Your assignment
Copy each line of the records that includes "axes".

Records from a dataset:
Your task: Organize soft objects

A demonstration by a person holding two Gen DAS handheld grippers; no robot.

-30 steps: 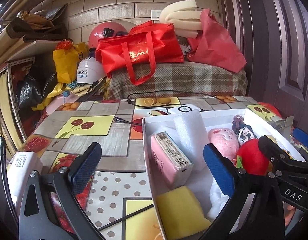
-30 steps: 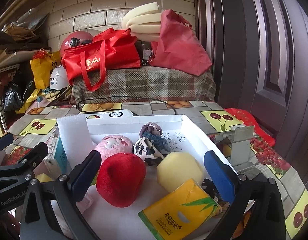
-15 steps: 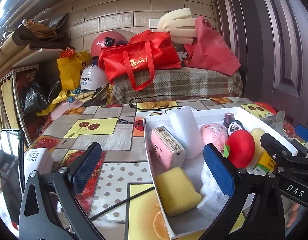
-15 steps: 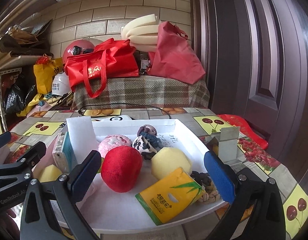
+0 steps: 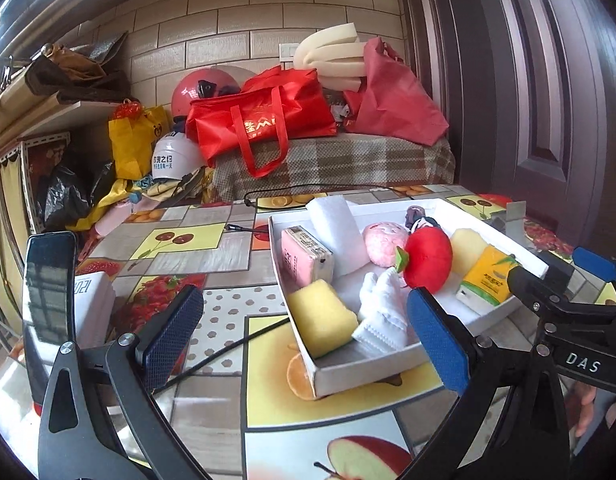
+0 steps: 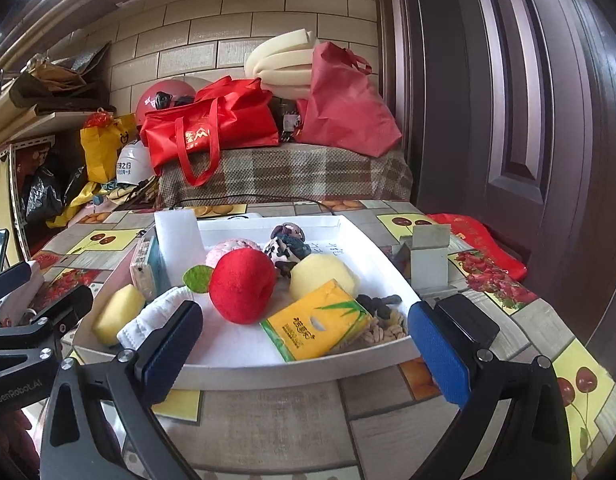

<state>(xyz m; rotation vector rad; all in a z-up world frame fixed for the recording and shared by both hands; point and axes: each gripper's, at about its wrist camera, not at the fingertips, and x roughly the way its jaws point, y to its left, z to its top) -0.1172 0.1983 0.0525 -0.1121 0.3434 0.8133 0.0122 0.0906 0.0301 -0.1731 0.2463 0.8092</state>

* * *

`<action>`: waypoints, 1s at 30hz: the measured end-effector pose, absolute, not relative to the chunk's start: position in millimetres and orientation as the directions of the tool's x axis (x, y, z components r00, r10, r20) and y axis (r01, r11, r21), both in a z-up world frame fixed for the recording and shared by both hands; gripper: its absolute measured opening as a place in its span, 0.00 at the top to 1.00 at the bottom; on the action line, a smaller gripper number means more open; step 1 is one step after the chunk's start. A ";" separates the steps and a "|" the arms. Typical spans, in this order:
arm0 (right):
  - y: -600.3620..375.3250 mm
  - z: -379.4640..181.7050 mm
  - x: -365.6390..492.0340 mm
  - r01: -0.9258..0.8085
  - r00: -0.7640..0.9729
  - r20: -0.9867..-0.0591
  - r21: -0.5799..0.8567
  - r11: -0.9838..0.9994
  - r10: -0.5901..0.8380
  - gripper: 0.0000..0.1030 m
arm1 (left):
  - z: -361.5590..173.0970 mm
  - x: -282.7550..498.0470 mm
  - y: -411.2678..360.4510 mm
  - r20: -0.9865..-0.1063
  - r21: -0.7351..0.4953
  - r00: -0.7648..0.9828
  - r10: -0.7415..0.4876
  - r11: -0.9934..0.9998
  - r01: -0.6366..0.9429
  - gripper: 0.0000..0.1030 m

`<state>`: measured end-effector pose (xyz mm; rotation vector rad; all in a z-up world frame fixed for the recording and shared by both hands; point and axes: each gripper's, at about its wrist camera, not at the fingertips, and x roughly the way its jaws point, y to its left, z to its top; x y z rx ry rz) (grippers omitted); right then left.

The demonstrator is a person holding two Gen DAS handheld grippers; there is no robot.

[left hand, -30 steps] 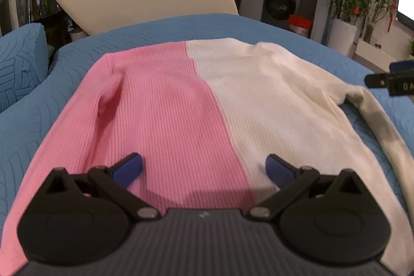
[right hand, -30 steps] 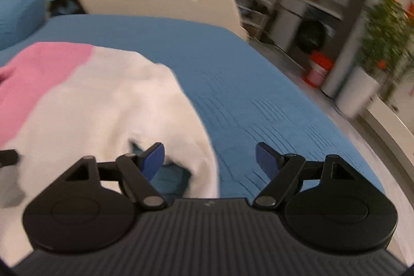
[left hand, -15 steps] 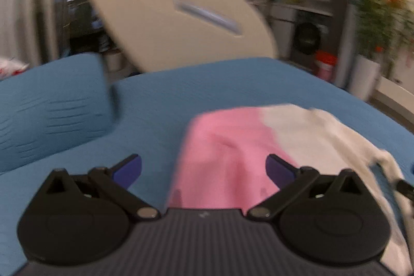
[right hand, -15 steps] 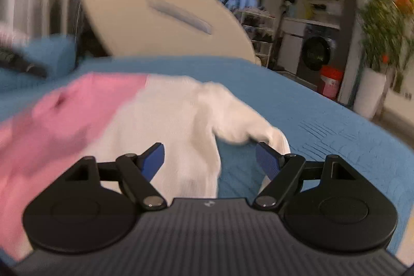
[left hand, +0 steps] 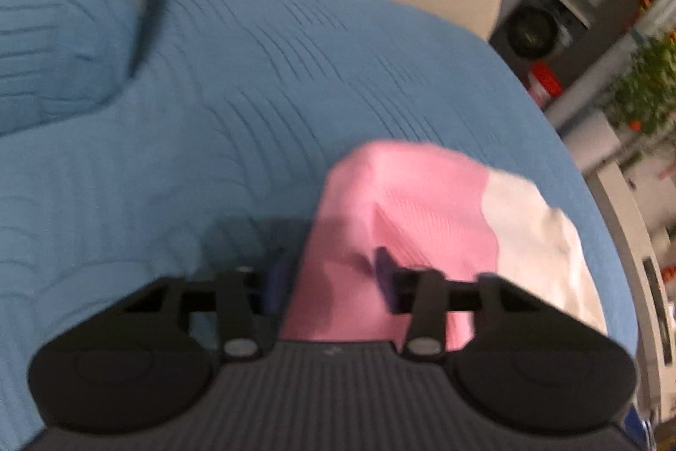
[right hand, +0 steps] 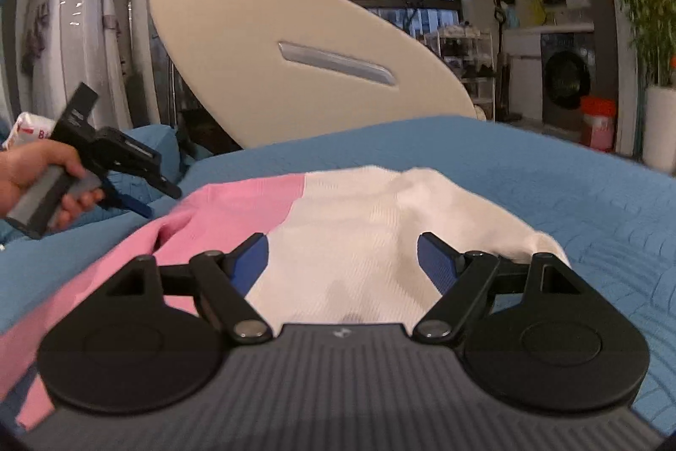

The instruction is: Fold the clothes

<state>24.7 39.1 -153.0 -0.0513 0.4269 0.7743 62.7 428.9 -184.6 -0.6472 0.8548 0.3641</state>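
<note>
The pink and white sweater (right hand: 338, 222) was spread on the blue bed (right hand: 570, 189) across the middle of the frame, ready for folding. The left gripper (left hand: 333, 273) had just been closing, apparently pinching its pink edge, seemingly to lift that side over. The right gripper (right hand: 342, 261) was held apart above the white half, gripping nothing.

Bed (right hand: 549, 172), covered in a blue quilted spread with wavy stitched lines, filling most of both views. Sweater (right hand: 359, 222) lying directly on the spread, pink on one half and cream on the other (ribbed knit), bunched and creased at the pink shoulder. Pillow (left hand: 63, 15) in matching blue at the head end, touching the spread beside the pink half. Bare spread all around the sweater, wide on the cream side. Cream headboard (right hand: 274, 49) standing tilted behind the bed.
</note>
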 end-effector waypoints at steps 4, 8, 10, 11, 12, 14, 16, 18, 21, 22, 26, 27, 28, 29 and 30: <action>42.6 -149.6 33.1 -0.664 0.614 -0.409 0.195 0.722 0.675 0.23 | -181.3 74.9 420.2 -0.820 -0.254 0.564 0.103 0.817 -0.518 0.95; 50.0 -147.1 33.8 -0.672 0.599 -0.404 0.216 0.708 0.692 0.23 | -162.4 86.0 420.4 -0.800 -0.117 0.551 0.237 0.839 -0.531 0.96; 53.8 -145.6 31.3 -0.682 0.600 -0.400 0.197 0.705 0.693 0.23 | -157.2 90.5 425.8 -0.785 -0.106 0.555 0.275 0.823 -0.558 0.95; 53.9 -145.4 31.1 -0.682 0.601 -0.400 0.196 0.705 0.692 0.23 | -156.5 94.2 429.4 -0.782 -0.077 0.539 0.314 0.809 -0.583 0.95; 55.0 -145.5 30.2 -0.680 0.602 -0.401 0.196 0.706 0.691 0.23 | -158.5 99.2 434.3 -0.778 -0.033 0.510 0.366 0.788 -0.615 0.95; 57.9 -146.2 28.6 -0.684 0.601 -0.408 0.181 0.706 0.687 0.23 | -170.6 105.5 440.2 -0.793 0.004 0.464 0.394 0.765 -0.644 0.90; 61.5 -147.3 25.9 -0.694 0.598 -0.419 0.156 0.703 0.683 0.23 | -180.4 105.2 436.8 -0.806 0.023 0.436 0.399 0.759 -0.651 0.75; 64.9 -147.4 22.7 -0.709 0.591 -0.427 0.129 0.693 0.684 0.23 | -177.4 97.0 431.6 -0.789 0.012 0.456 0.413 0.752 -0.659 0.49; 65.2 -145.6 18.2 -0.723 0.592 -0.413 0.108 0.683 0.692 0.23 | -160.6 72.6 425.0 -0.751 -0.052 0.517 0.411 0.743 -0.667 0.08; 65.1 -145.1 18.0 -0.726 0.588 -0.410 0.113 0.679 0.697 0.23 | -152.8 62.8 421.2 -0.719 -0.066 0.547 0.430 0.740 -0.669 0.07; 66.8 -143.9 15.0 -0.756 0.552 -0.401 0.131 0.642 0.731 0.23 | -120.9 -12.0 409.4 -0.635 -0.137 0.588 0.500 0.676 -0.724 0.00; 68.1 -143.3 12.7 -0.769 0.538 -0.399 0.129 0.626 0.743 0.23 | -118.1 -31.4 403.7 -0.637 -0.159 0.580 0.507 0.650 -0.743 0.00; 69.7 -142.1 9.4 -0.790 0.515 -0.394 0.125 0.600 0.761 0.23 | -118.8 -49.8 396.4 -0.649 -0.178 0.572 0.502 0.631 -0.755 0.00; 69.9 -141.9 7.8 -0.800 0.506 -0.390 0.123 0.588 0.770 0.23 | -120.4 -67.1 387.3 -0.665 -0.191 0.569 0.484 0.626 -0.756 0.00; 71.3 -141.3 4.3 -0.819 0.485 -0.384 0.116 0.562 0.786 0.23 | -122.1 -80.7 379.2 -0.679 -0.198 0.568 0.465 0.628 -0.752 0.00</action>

Solution to the problem
<state>(xyz m; rotation vector rad; all in a z-up world frame fixed for the recording and shared by both hands; point and axes: each gripper's, at about its wrist camera, not at the fingertips, and x roughly the way its jaws point, y to its left, z to its top) -0.1172 0.1983 0.0525 -0.1121 0.3434 0.8133 0.0122 0.0906 0.0301 -0.1731 0.2463 0.8092</state>
`<state>`: measured end-effector pose (xyz mm; rotation vector rad; all in a z-up world frame fixed for the recording and shared by both hands; point and axes: each gripper's, at about its wrist camera, not at the fingertips, and x roughly the way its jaws point, y to its left, z to its top; x y z rx ry rz) (grippers omitted); right then left.

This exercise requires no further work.